We conclude that this regimen is feasible, tolerable and effective in patients with relapsed NHL. In contrast, the results in patients with progressive disease are unsatisfactory. This program is currently being modified by addition of rituximab for patients with relapsed aggressive NHL.
联合化疗可治愈非霍奇金淋巴瘤(NHL)患者,但治疗失败或复发的患者预后仍较差。大剂量化疗(HDCT)联合自体干细胞移植(ASCT)可改善这些患者的预后。我们评估了一种强化的大剂量序贯化疗方案,其最后一个疗程为清髓性化疗。
纳入标准为年龄18 - 65岁、组织学确诊为原发性进展期或复发性侵袭性NHL且适合进行HDCT。
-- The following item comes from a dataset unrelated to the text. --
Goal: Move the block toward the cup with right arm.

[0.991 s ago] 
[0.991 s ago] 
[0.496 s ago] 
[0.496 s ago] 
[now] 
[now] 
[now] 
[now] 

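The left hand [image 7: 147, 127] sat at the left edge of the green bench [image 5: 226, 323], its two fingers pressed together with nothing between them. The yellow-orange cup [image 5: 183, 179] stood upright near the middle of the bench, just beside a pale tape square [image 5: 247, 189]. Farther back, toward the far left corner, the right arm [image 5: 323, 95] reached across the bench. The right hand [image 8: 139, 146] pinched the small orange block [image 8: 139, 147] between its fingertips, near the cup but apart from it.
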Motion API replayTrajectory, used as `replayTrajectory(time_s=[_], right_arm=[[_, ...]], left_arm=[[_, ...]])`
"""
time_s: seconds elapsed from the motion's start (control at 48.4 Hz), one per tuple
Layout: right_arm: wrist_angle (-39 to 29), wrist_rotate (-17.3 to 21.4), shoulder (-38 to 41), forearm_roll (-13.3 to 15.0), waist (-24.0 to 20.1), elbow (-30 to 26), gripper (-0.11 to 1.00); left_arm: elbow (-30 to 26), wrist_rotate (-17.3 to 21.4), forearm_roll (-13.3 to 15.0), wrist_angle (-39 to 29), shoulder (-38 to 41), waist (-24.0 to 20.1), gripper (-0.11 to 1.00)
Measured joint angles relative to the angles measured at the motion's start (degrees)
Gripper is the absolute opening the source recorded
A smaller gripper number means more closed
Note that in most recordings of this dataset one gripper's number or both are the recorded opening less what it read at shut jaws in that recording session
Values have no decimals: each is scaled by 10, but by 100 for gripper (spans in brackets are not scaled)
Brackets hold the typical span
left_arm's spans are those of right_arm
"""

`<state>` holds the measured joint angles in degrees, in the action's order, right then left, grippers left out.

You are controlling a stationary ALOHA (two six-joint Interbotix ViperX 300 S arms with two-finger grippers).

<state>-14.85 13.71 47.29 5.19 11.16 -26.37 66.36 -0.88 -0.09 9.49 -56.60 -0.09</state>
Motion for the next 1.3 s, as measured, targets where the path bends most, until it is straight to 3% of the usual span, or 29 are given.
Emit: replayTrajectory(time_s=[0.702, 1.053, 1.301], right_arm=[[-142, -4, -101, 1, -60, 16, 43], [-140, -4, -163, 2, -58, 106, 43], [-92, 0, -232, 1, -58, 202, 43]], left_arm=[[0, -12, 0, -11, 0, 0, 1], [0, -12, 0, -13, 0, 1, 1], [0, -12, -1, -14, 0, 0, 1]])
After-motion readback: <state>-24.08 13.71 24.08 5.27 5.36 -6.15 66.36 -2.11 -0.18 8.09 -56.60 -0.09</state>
治疗方案包括两个周期的DHAP:地塞米松40mg(第1 - 4天)、大剂量阿糖胞苷2g/m² 每12小时一次(第2天)、顺铂100mg/m²(第5 - 1天);部分缓解(PR)或完全缓解(CR)的患者接受环磷酰胺4g/m²(第3 - 7天),随后进行外周血干细胞(PBSC)采集;甲氨蝶呤8g/m²(第1天)加长春新碱1.4mg/m²(第5 - 1天);依托泊苷500mg/m²(第58 - 62天)。最后一个清髓性疗程为BEAM:阿糖胞苷200mg/m² 每12小时一次(第81 - 84天)、依托泊苷150mg/m² 每12小时一次(第81 - 84天)、美法仑140mg/m²(第80天)、卡莫司汀300mg/m²(第80天),随后进行PBSCT。
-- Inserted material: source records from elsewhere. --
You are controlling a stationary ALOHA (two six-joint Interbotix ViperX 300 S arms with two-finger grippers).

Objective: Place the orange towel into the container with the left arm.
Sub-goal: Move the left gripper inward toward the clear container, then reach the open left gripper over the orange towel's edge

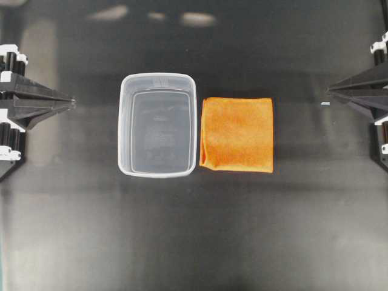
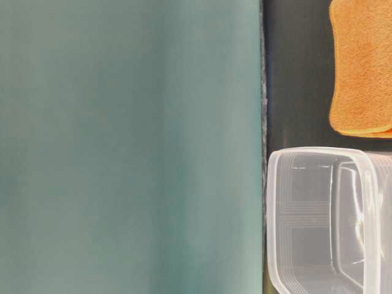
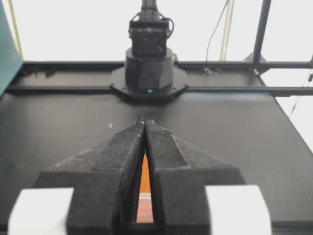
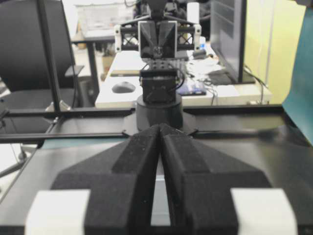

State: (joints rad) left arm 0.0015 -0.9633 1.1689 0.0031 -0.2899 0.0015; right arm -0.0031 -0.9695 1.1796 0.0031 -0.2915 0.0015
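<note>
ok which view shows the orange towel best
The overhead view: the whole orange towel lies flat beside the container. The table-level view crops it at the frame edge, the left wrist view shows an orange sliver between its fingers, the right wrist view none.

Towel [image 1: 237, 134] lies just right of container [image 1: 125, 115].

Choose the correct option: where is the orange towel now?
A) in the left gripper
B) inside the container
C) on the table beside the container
C: the overhead view shows the orange towel flat on the table, right beside the container, which holds nothing.
</note>
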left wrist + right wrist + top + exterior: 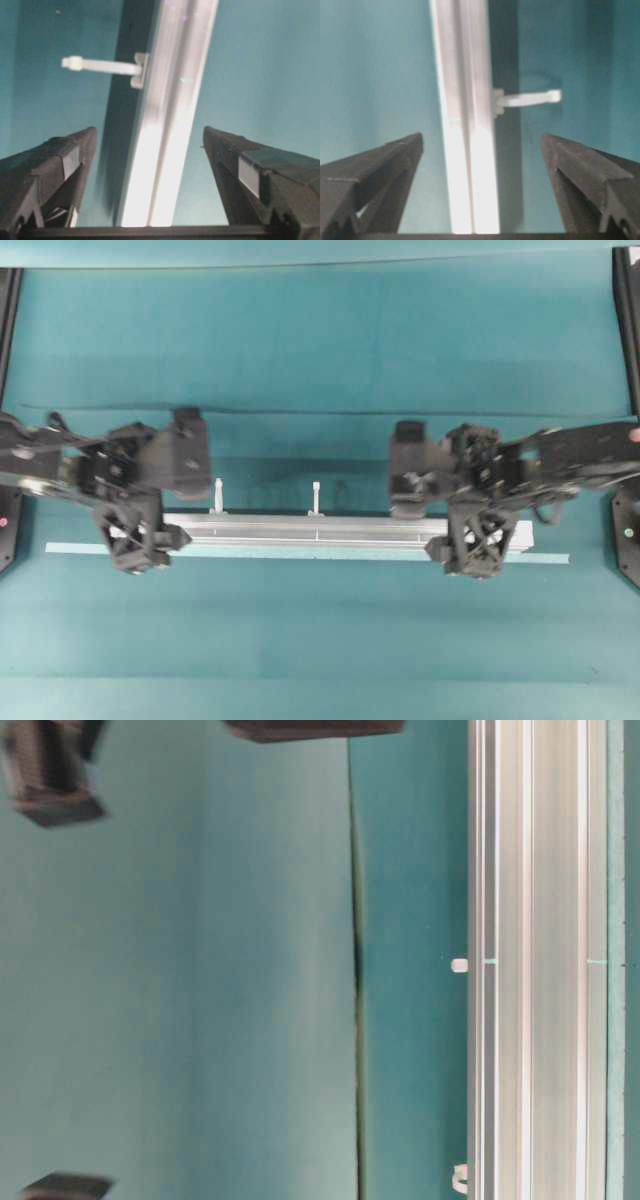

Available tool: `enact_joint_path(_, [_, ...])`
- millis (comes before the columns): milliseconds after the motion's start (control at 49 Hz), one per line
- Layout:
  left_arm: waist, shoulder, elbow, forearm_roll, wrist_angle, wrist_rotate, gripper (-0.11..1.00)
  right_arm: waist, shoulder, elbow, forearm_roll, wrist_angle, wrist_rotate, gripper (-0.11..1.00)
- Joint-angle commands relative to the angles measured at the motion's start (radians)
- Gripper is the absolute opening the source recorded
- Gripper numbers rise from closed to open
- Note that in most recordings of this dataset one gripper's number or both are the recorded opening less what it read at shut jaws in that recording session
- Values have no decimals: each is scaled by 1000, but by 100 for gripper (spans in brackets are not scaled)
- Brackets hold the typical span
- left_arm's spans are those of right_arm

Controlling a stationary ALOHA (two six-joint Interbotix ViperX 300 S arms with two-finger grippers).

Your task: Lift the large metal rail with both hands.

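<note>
From overhead, I see the large metal rail (330,531) lying flat across the teal table (320,350), running left to right. Just beside its near edge lies a thin pale tape strip (300,553). Two small white pegs (218,494) stand along the rail's far side. My left gripper (135,535) sits over the rail's left end, and my right gripper (478,540) sits over its right end.

At table level the picture is turned sideways. The rail (530,960) runs as a grooved silver band up the right side, with two white pegs (459,965) poking out of its edge. Dark blurred arm parts show at the top and bottom left corners.

In the left wrist view, the left gripper (149,137) is spread wide, its two black fingers (65,160) on either side of the rail (170,130) without touching it. A white peg (102,65) juts sideways.

In the right wrist view, the right gripper (482,142) is likewise spread wide, fingers (580,170) clear of the rail (467,130) running between them. Another white peg (527,98) sticks out to the right.
</note>
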Motion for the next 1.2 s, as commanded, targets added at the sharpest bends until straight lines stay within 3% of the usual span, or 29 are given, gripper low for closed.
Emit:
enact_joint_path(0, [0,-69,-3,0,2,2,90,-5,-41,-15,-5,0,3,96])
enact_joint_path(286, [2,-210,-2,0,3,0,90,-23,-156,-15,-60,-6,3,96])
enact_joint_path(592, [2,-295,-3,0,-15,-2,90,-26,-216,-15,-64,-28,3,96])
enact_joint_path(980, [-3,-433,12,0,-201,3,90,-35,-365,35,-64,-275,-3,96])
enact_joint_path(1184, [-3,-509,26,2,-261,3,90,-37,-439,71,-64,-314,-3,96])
共纳入57例患者(中位年龄43岁,范围24 - 65岁):23例(40%)患者对初始治疗耐药,34例(60%)患者为复发性NHL。两个周期的DHAP治疗后缓解率(RR)为72%(9% CR,63% PR),在最终评估(移植后100天)时为43%(32% CR,11% PR)。毒性可耐受。中位随访时间为25个月(范围1 - 76个月)。所有患者2年时无二次失败生存期(FF2F)和总生存期(OS)分别为25%和47%。复发患者和对初始治疗耐药患者2年时的FF2F分别为35%和9%(P = 0.0006)。复发患者和对初始治疗耐药患者2年时的OS分别为58%和24%(P = 0.0044)。
我们得出结论,该方案对复发性NHL患者可行、可耐受且有效。相比之下,进展期疾病患者的结果并不理想。目前正在对该方案进行修改,为复发性侵袭性NHL患者添加利妥昔单抗。